まあ、情報不足なのは事実だし…仕方ないか。

 

「私は動けない。豹とユキが最大限の警戒を向けているのは私なのだからね。フォローは出来ないわよ?」

「安心しなさい永琳、私の立場は弁えてるわ。

余計な連中が動かない程度には抑えるわよ」

「仕方ないわね…ウドンゲ、清蘭、鈴瑚。しばらくは輝夜の指示に従いなさい」

「「「えっ」」」

「ちょっと?どういう意味かしらその反応?」

「てゐは輝夜と合流する前に一つ頼まれてくれるかしら?」

「なんですかお師匠様?」

 

一度守矢神社で合流しているのだから、ウドンゲを連れていれば輝夜が博麗神社での情報交換に参加を拒否されることはないでしょう。
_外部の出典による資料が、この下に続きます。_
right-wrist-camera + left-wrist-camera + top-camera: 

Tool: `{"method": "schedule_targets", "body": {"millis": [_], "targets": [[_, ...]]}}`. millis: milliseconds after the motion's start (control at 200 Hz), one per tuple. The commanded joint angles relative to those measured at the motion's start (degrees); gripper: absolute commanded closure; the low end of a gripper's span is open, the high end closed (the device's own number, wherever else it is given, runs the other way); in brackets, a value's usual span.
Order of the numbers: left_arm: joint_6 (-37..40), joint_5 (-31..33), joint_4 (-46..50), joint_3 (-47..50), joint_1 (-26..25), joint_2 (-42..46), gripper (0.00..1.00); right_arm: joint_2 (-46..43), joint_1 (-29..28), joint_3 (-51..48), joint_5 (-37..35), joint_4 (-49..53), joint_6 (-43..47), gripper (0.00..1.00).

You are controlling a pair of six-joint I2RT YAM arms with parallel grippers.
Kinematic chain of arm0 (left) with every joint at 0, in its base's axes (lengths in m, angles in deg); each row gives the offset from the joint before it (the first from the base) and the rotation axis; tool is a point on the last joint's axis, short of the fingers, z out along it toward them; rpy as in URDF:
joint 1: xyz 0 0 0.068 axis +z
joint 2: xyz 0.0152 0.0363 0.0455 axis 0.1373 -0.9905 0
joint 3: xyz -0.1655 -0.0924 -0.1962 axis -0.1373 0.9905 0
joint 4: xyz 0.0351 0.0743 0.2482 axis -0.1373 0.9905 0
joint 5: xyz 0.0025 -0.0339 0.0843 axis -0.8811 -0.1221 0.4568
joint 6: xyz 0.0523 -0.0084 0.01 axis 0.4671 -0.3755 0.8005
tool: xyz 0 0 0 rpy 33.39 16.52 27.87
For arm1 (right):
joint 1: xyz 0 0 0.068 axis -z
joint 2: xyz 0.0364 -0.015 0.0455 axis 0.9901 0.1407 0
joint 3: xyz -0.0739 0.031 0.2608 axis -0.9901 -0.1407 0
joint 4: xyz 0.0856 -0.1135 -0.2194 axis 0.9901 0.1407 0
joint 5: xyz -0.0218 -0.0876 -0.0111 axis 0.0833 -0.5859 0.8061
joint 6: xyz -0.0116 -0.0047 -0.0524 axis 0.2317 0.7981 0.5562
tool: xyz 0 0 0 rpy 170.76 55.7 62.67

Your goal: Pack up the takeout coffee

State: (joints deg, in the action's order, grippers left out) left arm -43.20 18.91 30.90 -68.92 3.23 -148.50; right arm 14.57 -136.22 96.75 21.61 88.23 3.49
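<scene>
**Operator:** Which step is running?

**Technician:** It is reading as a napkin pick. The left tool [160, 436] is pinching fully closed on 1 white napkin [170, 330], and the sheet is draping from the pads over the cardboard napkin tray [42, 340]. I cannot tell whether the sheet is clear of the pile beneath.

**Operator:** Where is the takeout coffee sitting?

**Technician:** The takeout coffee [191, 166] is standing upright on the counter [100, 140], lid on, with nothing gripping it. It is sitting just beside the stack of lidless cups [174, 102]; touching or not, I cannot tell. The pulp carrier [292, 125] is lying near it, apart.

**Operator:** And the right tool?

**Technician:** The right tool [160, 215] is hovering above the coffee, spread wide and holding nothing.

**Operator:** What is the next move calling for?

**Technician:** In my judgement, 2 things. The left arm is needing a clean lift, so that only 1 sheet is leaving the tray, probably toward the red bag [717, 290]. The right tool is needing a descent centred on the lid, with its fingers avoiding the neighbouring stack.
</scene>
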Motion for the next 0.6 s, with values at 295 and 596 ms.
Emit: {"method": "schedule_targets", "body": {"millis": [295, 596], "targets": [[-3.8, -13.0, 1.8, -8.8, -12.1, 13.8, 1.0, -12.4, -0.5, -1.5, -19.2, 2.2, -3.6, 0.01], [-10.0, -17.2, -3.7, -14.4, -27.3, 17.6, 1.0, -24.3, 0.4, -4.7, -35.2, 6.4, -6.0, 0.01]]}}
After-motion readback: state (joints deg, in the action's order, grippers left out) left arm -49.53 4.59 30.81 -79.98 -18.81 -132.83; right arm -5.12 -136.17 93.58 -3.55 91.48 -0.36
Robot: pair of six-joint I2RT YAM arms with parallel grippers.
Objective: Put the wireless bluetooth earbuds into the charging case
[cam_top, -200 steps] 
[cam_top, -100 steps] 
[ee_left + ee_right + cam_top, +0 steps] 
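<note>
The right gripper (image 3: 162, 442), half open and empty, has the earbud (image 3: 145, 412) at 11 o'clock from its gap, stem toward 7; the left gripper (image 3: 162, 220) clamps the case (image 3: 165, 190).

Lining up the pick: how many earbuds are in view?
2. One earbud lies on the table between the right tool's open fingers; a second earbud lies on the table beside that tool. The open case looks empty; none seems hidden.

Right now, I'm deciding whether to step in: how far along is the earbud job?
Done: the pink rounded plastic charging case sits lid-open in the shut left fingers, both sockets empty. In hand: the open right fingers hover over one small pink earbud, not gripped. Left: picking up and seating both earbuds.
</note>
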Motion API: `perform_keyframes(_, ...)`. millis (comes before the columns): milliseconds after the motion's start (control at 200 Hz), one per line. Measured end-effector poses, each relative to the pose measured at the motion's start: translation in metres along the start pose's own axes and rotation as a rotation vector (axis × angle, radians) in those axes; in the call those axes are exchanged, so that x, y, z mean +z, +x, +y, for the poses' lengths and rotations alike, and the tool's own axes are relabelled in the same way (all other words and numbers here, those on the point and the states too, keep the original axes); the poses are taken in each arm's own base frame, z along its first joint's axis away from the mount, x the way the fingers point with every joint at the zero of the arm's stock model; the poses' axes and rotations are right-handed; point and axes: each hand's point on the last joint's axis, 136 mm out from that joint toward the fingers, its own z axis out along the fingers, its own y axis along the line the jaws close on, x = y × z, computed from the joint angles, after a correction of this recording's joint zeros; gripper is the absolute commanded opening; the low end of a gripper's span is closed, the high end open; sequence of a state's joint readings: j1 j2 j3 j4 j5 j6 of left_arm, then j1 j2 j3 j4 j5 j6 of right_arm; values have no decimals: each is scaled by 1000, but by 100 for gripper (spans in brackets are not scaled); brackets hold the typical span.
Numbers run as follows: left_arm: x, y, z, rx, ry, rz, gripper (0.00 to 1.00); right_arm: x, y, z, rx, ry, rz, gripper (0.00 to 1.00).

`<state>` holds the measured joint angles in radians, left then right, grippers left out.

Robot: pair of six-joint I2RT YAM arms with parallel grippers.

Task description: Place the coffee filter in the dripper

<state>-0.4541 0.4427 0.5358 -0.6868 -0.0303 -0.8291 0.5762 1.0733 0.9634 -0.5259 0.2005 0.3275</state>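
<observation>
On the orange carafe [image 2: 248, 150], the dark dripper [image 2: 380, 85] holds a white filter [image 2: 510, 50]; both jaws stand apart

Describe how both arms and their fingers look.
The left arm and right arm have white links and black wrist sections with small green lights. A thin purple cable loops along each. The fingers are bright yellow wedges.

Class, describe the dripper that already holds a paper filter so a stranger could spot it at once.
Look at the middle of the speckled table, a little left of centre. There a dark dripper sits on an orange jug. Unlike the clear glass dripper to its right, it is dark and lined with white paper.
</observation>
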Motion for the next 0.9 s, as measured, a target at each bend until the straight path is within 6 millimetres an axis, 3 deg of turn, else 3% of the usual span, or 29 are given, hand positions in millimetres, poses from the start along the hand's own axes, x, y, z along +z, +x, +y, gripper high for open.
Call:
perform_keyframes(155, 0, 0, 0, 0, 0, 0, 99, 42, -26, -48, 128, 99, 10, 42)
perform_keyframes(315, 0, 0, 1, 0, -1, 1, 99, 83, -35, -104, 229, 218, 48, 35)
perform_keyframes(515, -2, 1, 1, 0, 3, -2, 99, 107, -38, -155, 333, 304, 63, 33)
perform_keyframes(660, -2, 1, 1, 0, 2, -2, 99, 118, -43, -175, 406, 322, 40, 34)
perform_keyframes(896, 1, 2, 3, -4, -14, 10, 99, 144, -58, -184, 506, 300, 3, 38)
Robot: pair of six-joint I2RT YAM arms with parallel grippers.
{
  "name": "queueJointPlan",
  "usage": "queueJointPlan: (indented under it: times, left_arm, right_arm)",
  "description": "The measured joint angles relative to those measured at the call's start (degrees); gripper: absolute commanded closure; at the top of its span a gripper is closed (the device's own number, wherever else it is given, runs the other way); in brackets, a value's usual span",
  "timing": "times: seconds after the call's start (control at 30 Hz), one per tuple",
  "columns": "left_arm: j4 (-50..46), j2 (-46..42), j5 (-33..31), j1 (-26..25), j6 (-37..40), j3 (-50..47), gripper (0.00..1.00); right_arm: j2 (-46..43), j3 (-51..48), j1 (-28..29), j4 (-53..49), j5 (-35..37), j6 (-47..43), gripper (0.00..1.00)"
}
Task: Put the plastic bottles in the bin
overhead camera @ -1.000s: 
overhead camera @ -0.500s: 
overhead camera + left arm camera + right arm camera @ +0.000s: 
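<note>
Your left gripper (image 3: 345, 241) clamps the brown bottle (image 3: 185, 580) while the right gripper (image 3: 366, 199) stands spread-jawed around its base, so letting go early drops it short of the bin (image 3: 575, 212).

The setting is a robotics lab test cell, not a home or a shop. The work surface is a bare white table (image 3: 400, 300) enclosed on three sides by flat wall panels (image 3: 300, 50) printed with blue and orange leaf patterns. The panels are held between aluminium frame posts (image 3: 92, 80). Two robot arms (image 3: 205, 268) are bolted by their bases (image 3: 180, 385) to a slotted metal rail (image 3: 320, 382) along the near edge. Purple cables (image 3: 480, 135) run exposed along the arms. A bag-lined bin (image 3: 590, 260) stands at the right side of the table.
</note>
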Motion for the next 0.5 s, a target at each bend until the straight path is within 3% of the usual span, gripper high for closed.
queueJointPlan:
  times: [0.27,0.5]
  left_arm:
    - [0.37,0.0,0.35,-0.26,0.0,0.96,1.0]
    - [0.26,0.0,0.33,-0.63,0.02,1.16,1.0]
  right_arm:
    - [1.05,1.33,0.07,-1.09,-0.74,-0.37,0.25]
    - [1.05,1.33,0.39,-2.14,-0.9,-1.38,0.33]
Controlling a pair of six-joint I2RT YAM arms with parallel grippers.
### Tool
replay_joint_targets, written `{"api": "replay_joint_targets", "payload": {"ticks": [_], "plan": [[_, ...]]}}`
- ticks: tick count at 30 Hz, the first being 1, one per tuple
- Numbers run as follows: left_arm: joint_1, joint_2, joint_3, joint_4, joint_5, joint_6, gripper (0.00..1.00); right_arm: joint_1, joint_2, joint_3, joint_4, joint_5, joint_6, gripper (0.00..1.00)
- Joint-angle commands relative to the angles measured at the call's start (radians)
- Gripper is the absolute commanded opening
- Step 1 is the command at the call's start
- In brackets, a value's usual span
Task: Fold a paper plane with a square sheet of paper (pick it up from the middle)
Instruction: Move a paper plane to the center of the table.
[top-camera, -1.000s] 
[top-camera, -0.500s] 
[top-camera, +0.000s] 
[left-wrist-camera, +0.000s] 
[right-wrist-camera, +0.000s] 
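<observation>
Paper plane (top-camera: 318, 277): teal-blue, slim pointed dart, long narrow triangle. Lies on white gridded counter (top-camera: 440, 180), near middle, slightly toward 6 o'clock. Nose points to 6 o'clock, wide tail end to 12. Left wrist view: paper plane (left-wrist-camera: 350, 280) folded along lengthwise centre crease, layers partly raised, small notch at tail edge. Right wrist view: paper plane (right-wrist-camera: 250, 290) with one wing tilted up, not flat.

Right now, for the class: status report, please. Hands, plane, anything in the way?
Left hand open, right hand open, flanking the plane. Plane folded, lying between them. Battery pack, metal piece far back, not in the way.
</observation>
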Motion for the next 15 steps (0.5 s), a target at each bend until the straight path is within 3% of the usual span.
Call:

逆に言えば、独自の情報網を持つてゐに探らせるべきは博麗神社に集まった面々とは別の勢力。

 

「可能な限りで構わないから、守矢神社含む妖怪の山と、人里の守護者を保護した命蓮寺の動きを探って来て頂戴。逆に魔界と直接繋がる魔法の森のアリスと紅魔館は放置しなさい…軽く探っただけでも取引不成立にされかねないから」

「ま、そのくらいならお任せくださいな。

先にお師匠様に報告してから姫様に合流で?」

「頼むわよ。私はもう手を出せないのだから」

「りょーかい!」

 

ここまで同時多発的に起こる異変は滅多に無い…そもそも異変は幻想郷に生きる妖怪を存続させるという目的もある以上、管理する側としても複数個所で同時進行させるのはデメリットしかないわ。この異変が八雲紫と摩多羅隠岐奈という【幻想郷の管理者同士の対立】が原因となっているのは、この点から事実と断定できる。

それならば、その対立軸が同位置に姿を現している今こそ―――輝夜を囮にてゐを暗躍させる絶好のタイミングだわ。今後この異変がどう動くのかを予測するためにも、情報だけは集めてきてもらいましょう。